VLM fine-tuning is currently supported for Qwen 2.5 VL models only.
This guide covers fine-tuning for Vision-Language Models (VLMs) that process both images and text. For fine-tuning text-only models, see our Supervised fine-tuning for text guide.
Supported Models
Currently, VLM fine-tuning supports:- Qwen 2.5 VL 3B Instruct - accounts/fireworks/models/qwen2p5-vl-3b-instruct
- Qwen 2.5 VL 7B Instruct - accounts/fireworks/models/qwen2p5-vl-7b-instruct
- Qwen 2.5 VL 32B Instruct - accounts/fireworks/models/qwen2p5-vl-32b-instruct
- Qwen 2.5 VL 72B Instruct - accounts/fireworks/models/qwen2p5-vl-72b-instruct
Understanding LoRA for VLMs
LoRA significantly reduces the computational and memory requirements for fine-tuning large vision-language models. Instead of updating billions of parameters directly, LoRA learns small “adapter” layers that capture the changes needed for your specific task. Key benefits of LoRA for VLMs:- Efficiency: Requires significantly less memory and compute than full fine-tuning
- Speed: Faster training times while maintaining high-quality results
- Flexibility: Up to 100 LoRA adaptations can run simultaneously on a dedicated deployment
- Cost-effective: Lower training costs compared to full parameter fine-tuning
Fine-tuning Pricing
VLM fine-tuning pricing is based on actual usage:- Training: You pay per token of training data used during the VLM fine-tuning process - see pricing page for cost per token.

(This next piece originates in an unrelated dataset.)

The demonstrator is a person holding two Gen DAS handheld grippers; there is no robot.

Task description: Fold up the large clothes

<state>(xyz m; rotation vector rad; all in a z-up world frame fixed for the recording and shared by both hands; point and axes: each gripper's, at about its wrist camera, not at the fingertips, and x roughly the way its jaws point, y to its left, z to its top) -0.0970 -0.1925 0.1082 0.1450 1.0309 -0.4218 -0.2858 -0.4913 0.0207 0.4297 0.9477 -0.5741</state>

- Image processing: Images are tokenized based on resolution and model - typically 1,000-2,500 tokens per image (see this FAQ for more details)
VLM fine-tuning may cost more than text-only fine-tuning due to the additional tokens for processing images alongside text.
Optimize image sizes: Smaller images use fewer tokens during training and inference
and therefore will be faster and cheaper.
You should use the smallest image size that still provides enough detail for your task.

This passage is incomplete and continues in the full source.